Blogs are a great way of getting new ideas and staying up to date on topics of interest – our LiveSmartOhio blog certainly falls into this category! There are also a few personal finance blogs that I read carefully, and often use in my student teaching. I wanted to share three of them with you today in the hope that you find them interesting as well.
1. “Squared Away Blog” from the Center for Retirement Research at Boston College
This blog is a financial behavior blog with a focus on retirement preparedness. It features reviews of new research studies, interesting websites related to retirement planning, and in-house reports from the Center for Retirement Research at Boston College. In my opinion, it is a great resource to stay up to date on retirement issues. In addition, this blog reminds me to check out other tools on the Center for Retirement Research’s website. I love to play the two interactive retirement planning tools with my undergraduate students (http://crr.bc.edu/special-projects/interactive-tools/). “Curious behavior” is an interactive tool that explains the psychology of retirement savings behavior, and it is very amusing! “Target your retirement” is an interactive calculator for calculating retirement savings.
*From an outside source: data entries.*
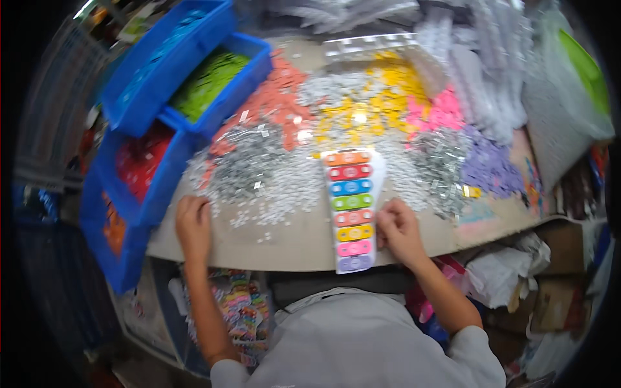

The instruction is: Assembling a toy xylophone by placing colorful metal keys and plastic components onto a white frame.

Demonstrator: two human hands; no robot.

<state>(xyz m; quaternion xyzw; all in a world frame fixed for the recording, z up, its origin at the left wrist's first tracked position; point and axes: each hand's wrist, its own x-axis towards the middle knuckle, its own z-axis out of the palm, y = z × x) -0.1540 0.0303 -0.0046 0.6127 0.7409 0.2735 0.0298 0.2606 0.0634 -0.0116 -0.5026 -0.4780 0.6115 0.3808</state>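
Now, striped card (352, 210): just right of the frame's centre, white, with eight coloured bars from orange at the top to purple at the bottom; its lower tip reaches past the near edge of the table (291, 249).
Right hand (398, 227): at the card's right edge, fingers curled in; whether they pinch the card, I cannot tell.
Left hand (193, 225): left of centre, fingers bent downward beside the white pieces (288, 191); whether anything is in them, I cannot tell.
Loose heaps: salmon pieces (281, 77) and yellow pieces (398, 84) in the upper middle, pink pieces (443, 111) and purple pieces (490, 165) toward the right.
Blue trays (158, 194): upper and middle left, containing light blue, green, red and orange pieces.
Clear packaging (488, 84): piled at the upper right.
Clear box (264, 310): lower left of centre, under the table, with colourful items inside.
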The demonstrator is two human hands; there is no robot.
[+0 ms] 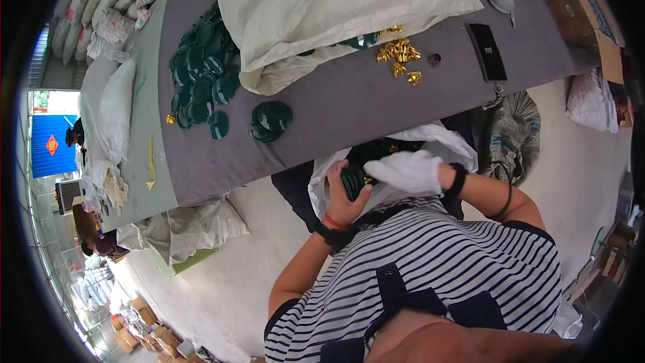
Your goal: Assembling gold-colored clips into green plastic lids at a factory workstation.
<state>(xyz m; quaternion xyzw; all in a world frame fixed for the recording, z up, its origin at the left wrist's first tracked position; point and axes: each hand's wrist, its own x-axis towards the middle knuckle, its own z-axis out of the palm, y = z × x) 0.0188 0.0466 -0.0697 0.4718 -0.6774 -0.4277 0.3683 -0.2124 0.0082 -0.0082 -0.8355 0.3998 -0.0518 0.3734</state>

This blog is written by Professor Jack M. Guttentag, an emeritus faculty at the Wharton School of the University of Pennsylvania. This blog is focused on housing and its goal is to help the reader avoid commonly made mistakes. The recommendations are hands-on, and include lots of real-life examples that explain the sometimes complex decisions surrounding mortgages and reverse mortgages. The blog posts are short and discuss topics such as “What is a HELOC?” “Buying a new house before selling the old one,” “How to pay off a 30-year mortgage in 15 years – without being scammed.”
3. CFPB Blog
Our colleagues at the U.S. Consumer Financial Protection Bureau have a regularly updated blog that shares posts about current topics in personal finance. The blog posts are often linked to new CFPB resources, which are typically available free of charge. It is a great blog to keep up to date on basic financial literacy.
4. The Scout Report, University of Wisconsin-Madison
Every Friday morning, the Scout Report arrives in my in-box. It provides updates on new websites and web-based resources, and is not focused on a particular topic. Rather, it covers new, interesting, and high-quality websites and web tools for “Research and Education”, “General Interest”, and “Network Tools”. The range of web resources features in each blog is sometimes amazing. Today, the Scout Report presents noteworthy websites on “Met Publications: Books with Full-Text Online” (from the New York’s Metropolitan Museum), “Do credit cards make you gain weight?” (a lesson for high school students from MIT), and “Grammar Bytes” (a website by an English and Humanities professor from Florida). It is my favorite blog of the week!